■ About this task ■
Wherever the word "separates" appears in the entries, copy the whole line.
Provided records Block Start
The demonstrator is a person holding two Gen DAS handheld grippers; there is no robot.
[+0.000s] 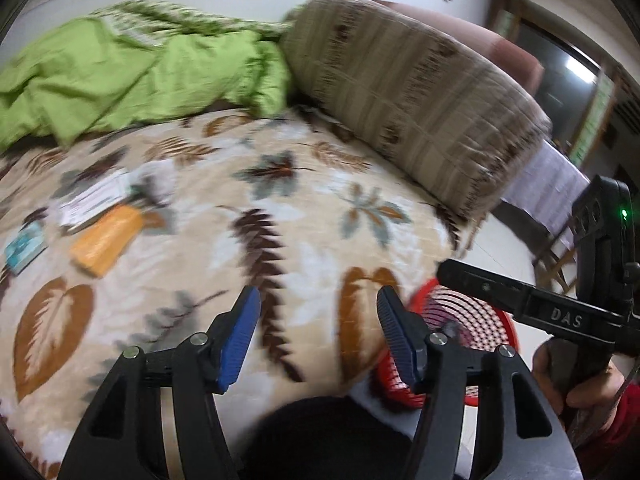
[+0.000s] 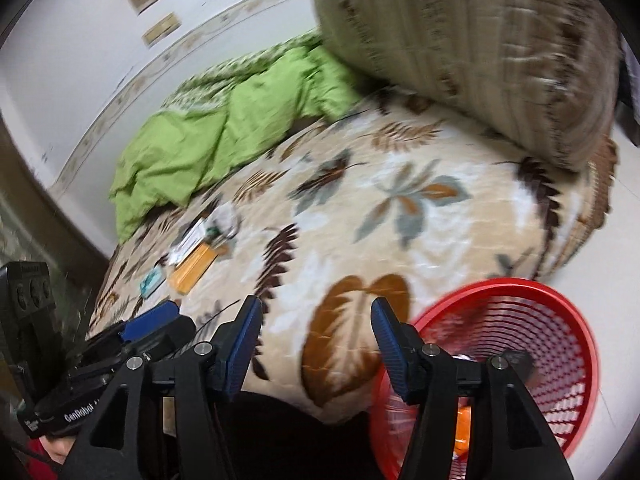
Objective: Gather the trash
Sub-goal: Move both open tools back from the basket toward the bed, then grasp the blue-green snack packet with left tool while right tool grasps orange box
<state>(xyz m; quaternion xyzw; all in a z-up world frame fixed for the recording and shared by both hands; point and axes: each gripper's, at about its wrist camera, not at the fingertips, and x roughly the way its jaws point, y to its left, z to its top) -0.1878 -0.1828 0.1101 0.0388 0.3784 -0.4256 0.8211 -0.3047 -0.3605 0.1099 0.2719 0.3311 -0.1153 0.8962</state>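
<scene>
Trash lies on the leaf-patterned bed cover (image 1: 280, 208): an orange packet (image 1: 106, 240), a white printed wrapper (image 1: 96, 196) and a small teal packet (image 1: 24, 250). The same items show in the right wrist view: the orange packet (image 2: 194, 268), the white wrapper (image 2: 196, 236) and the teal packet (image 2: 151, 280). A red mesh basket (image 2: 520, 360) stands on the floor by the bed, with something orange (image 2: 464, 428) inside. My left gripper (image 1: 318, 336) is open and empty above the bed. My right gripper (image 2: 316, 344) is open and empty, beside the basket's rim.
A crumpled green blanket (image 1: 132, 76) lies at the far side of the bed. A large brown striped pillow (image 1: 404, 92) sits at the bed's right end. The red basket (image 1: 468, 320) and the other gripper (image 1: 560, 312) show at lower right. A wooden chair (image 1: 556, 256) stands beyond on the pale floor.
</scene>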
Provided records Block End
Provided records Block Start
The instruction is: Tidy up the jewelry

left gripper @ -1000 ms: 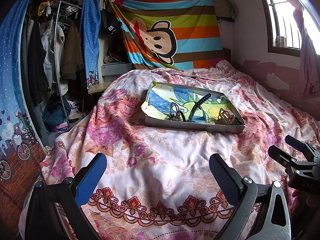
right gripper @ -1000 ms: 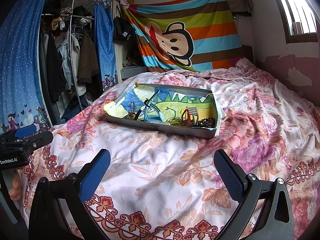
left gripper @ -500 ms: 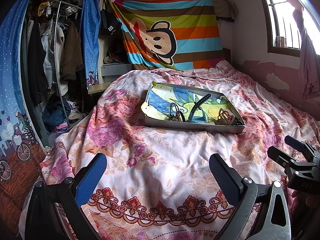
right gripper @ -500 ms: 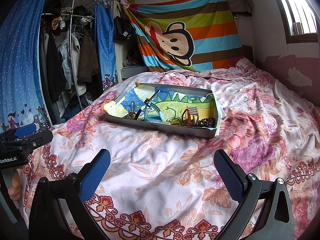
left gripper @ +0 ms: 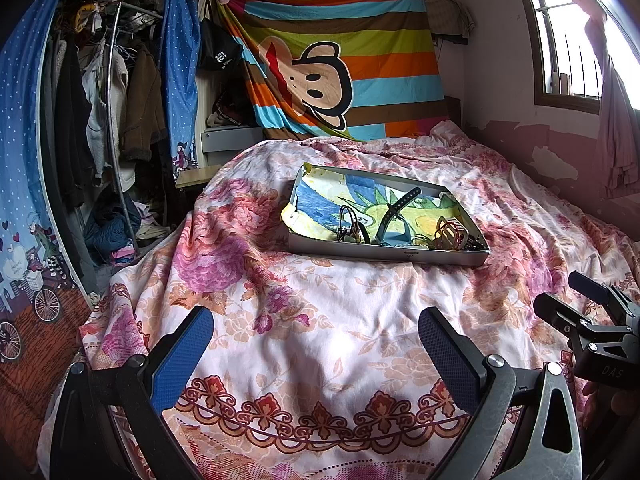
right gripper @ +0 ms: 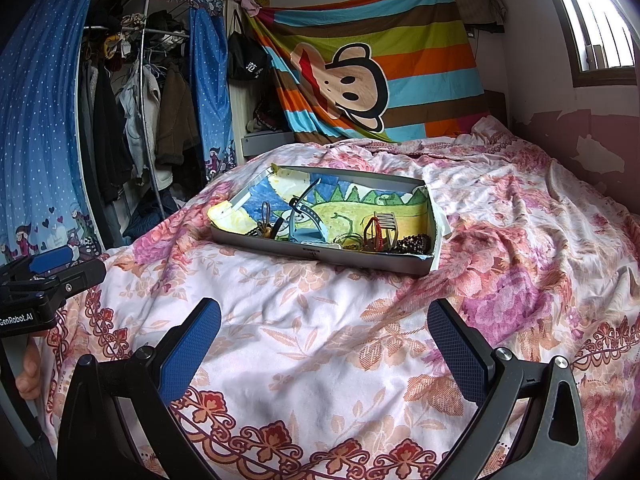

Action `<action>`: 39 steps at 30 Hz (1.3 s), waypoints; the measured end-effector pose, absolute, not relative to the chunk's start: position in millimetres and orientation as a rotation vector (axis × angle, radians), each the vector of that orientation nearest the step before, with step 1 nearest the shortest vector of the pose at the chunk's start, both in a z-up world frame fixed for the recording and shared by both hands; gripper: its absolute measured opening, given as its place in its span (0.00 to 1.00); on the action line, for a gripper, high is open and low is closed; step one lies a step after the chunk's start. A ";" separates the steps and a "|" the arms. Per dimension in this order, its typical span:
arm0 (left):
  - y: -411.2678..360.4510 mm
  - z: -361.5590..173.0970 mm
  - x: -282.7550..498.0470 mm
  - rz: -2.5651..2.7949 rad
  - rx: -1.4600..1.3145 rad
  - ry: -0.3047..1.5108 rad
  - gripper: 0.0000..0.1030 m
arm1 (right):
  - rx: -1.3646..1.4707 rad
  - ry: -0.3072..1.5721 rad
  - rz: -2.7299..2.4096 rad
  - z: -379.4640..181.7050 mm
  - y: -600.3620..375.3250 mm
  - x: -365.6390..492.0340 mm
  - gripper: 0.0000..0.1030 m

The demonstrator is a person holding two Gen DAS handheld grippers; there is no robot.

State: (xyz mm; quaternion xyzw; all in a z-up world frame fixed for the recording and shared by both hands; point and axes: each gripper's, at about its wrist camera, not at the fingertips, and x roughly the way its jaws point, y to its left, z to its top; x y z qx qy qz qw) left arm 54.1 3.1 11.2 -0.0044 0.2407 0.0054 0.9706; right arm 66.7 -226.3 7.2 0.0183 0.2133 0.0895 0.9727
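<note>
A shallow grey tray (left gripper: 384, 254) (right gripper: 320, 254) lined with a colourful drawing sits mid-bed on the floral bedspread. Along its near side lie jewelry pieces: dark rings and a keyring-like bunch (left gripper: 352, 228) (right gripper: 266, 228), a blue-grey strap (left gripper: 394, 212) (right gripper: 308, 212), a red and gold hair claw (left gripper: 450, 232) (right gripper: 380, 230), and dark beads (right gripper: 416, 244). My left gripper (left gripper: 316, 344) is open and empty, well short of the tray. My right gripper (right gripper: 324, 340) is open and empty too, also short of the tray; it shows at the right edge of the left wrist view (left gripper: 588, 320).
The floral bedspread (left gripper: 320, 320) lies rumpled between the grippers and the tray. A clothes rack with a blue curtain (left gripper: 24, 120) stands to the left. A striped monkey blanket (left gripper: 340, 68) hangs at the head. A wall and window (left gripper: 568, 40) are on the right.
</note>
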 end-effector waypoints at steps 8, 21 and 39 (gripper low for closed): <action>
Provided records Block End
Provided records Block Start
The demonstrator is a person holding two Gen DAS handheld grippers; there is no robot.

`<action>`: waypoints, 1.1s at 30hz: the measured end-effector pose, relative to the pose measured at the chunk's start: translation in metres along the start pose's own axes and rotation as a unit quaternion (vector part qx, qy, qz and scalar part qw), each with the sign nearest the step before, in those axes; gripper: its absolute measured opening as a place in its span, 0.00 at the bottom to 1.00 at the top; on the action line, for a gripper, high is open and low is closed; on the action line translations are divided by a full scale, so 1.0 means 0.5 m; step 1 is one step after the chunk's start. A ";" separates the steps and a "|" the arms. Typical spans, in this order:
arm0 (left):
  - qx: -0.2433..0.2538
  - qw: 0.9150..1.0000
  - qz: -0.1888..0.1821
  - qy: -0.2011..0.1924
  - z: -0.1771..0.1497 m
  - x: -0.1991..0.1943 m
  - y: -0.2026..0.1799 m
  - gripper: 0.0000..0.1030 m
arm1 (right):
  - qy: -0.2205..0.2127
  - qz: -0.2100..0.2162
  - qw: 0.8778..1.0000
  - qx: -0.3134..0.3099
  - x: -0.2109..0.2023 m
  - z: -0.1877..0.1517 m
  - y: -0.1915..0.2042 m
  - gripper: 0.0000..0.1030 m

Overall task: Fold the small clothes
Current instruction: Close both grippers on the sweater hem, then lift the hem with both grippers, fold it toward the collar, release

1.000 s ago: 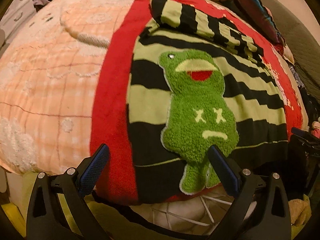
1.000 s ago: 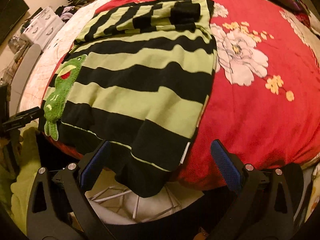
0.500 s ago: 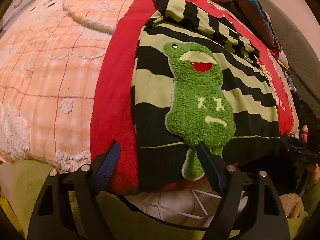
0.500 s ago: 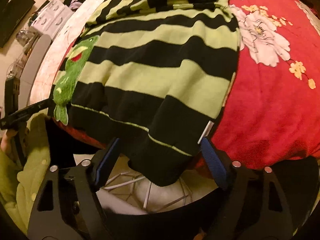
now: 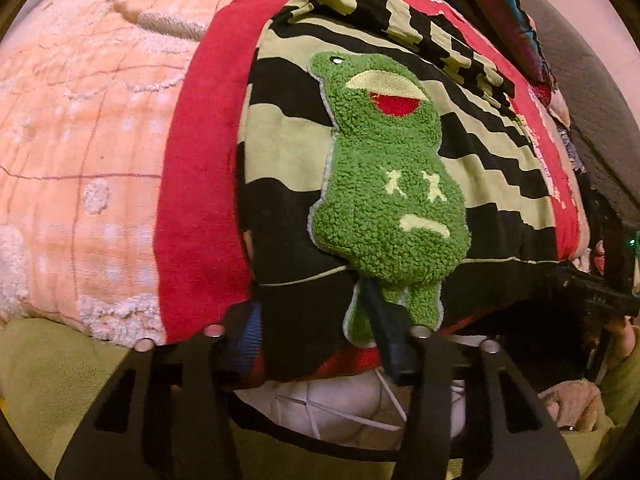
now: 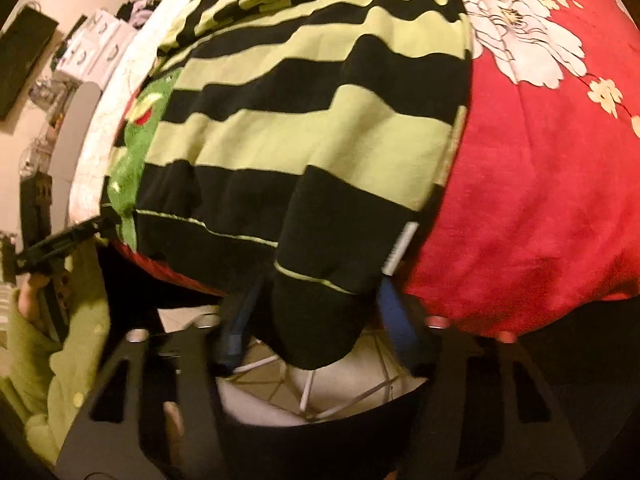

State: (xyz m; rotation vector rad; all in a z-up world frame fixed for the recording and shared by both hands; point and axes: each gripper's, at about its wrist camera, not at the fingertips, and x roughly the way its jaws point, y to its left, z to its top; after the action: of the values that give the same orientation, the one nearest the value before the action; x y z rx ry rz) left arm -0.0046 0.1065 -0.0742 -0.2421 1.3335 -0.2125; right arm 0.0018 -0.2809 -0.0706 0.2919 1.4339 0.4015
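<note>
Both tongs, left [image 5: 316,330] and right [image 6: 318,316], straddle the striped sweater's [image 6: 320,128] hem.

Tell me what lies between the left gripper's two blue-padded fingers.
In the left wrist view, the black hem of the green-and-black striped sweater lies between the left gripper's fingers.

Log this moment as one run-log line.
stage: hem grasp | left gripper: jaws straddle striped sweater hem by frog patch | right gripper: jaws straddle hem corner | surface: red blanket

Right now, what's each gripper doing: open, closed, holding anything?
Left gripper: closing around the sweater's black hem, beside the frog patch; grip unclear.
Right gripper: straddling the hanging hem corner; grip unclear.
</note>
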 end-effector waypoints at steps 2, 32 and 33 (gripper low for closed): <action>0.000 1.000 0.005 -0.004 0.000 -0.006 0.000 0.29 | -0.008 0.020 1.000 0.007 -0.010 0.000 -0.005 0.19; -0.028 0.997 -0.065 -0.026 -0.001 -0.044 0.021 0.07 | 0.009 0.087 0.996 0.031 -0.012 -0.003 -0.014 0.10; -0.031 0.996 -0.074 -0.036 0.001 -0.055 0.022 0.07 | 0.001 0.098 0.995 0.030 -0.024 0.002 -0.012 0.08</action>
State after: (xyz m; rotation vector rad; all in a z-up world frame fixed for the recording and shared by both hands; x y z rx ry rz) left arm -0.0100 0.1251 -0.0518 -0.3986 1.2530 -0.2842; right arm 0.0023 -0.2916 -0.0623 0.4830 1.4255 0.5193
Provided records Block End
■ Result of this task ■
Action `<action>`: 39 steps at 30 Hz (1.3 s), waypoints; the measured end-effector pose, absolute, not relative to the chunk's start: position in millimetres and orientation as a rotation vector (axis × angle, radians), each the vector of that orientation nearest the step before, with step 1 nearest the shortest vector of the pose at the chunk's start, both in a z-up world frame fixed for the recording and shared by both hands; gripper: its absolute measured opening, given as its place in its span (0.00 to 1.00); on the action line, for a gripper, high is open and low is closed; step one lies a step after the chunk's start. A ";" separates the steps and a "|" the arms. Per dimension in this order, its typical span:
`<action>`: waypoints, 1.1s at 30hz: the measured end-effector pose, relative to the pose measured at the chunk's start: translation in metres along the start pose's own axes and rotation as a unit quaternion (vector part qx, qy, qz and scalar part qw), each with the sign nearest the step before, in those axes; gripper: its absolute measured opening as a place in its span, 0.00 at the bottom to 1.00 at the top; on the action line, for a gripper, high is open and low is closed; on the action line translations are divided by a full scale, so 1.0 means 0.5 m; step 1 is one step after the chunk's start. A ";" separates the steps and a "|" the arms. Typical spans, in this order:

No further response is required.